WHAT YOU HAVE TO DO — Word for word, retype the entire listing.

DATASET CONTENT —
- - - -

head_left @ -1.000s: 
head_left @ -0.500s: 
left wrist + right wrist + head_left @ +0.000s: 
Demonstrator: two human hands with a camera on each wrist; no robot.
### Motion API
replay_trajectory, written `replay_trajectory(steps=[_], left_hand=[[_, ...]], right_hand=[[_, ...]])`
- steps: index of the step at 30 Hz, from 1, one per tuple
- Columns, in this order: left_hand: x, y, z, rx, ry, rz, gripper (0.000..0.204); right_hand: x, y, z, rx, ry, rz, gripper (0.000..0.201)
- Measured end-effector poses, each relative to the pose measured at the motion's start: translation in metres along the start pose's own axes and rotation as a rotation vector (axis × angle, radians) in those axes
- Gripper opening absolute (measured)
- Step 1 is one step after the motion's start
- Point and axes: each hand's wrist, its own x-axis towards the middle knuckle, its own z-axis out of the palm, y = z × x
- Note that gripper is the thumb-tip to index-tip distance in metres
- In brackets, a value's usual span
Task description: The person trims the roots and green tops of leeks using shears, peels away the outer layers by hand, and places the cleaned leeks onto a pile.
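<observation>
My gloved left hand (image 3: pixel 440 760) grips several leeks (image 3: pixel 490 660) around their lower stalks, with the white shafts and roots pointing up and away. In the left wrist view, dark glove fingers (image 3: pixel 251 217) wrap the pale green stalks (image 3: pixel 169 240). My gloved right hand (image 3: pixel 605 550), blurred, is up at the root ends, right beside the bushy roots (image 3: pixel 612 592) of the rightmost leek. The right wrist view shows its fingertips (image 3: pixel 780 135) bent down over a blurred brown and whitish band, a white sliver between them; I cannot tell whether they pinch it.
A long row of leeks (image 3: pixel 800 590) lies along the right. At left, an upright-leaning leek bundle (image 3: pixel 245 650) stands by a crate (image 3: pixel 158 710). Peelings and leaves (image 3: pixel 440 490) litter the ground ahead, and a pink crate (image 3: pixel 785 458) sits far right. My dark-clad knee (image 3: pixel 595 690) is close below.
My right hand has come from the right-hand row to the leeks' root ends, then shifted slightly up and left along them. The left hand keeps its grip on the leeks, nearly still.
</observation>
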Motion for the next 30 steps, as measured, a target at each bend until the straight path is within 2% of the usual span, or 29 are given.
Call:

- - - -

EXERCISE RESPONSE —
head_left @ -1.000s: 
head_left @ -0.500s: 
left wrist + right wrist + head_left @ +0.000s: 
Demonstrator: two human hands with a camera on each wrist; no robot.
### Motion API
replay_trajectory, written `replay_trajectory(steps=[_], left_hand=[[_, ...]], right_hand=[[_, ...]])`
- steps: index of the step at 30 Hz, from 1, one per tuple
- Columns, in this order: left_hand: x, y, z, rx, ry, rz, gripper (0.000..0.204); right_hand: x, y, z, rx, ry, rz, gripper (0.000..0.201)
- Measured end-effector poses, each relative to the pose measured at the motion's start: translation in metres along the start pose's own axes and rotation as a rotation vector (axis × angle, radians) in those axes
- Gripper opening absolute (measured)
- Step 1 is one step after the motion's start
- Point and axes: each hand's wrist, its own x-axis towards the middle knuckle, its own z-axis out of the palm, y = z × x
- Note that gripper is the thumb-tip to index-tip distance in metres
- In brackets, a value's usual span
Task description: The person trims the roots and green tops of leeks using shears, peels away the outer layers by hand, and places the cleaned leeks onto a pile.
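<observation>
My gloved left hand (image 3: pixel 440 760) grips several leeks (image 3: pixel 490 660) around their lower stalks, with the white shafts and roots pointing up and away. In the left wrist view, dark glove fingers (image 3: pixel 251 217) wrap the pale green stalks (image 3: pixel 169 240). My gloved right hand (image 3: pixel 605 550), blurred, is up at the root ends, right beside the bushy roots (image 3: pixel 612 592) of the rightmost leek. The right wrist view shows its fingertips (image 3: pixel 780 135) bent down over a blurred brown and whitish band, a white sliver between them; I cannot tell whether they pinch it.
A long row of leeks (image 3: pixel 800 590) lies along the right. At left, an upright-leaning leek bundle (image 3: pixel 245 650) stands by a crate (image 3: pixel 158 710). Peelings and leaves (image 3: pixel 440 490) litter the ground ahead, and a pink crate (image 3: pixel 785 458) sits far right. My dark-clad knee (image 3: pixel 595 690) is close below.
My right hand has come from the right-hand row to the leeks' root ends, then shifted slightly up and left along them. The left hand keeps its grip on the leeks, nearly still.
</observation>
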Motion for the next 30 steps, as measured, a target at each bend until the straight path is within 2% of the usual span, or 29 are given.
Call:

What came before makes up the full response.